Murray shrugged his massive shoulders. “Maybe she felt vulnerable. First woman Boots has backed in a big way. First Hispanic. Maybe she was afraid the rules would be different for her. You of all people ought to be able to figure that one out.”

“Yeah, maybe.” Suddenly I was very tired, so tired that I started drifting off to sleep while Murray asked me something about Elena. I tried to answer coherently but he saw I was struggling.

“You go back to bed, kid. Once more Wonder Woman saves the city. Go to sleep.” He patted me on the shoulder and took off, magnanimous because I’d let him garner so much glory.

It was late in the afternoon, after I’d slept a while, that Velma Riter dropped in. When Lotty told me who had come I wanted to dive back under the covers. Instead I staggered to the living room on woolly legs and braced myself for her onslaught.

She stood in the middle of the room twisting a copy of the Star around and around in her hands.

“Quite a story you were digging up,” she finally said in a voice like dry soil.

I looked at her warily. “It doesn’t seem to be hurting Roz much. Of course there’s still a month till the election.”

“I don’t know who I’m madder with—Roz for doing all this or you for turning on a sister and making it all public.”

I rubbed my face with the heels of my hands. “I don’t have a pat answer for that, Velma. Does being a feminist mean you have to support everything your sisters do? Even if you think they’re abusing you?”

“But talk to her in private, couldn’t you do that?”

“She wouldn’t let me. I tried. She just wants those golden apples too bad, Velma. I’m sure she’ll do a good job. She’ll be better than most, I expect. But she isn’t enough of a risk-taker to try for the apples without getting some worms to help her.”

Velma flung up her arms. “It’s too much. Too much for me, anyway. I should have stayed with photography—it’s safer.”

I looked at her directly. “Velma—your pictures are honest—and they involve a lot of risk—emotional risk, I’d think you’d want that in a woman you came out in public for. Well, I do. And I won’t take it, to be spun around—by anyone. And especially not by someone like Roz, trading on old loyalties and asking us to countenance—well, worms.”

“She didn’t do it for the money, you know,” Velma said.

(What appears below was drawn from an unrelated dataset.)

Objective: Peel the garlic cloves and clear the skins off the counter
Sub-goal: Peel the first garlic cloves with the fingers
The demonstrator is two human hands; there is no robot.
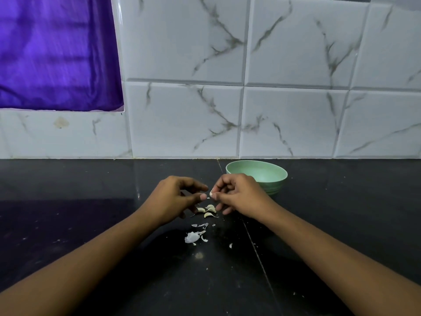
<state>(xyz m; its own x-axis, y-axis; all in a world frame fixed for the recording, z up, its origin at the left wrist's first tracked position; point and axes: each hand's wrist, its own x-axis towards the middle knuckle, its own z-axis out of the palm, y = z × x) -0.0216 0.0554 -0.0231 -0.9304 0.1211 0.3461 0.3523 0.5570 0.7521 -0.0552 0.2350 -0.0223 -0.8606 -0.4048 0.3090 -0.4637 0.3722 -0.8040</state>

I made an impatient gesture. “I know—she did it for her cousin, family loyalty, wanting Hispanics to have a bigger piece of county action. Just because her motives were so damned wonderful doesn’t make me like it any better.”

Velma stared at me unblinkingly for a minute. “Well, anyone looking at your body knows you take risks, Warshawski. I’ll give you that. I did resign from her staff today. She—she—” The wide, generous mouth crumpled. “She talked to me so sweet, you’d think that voice was every mother in the world singing a lullaby. That hurt. I had to quit.”

I looked at her and nodded without speaking. She winked back her tears and left abruptly.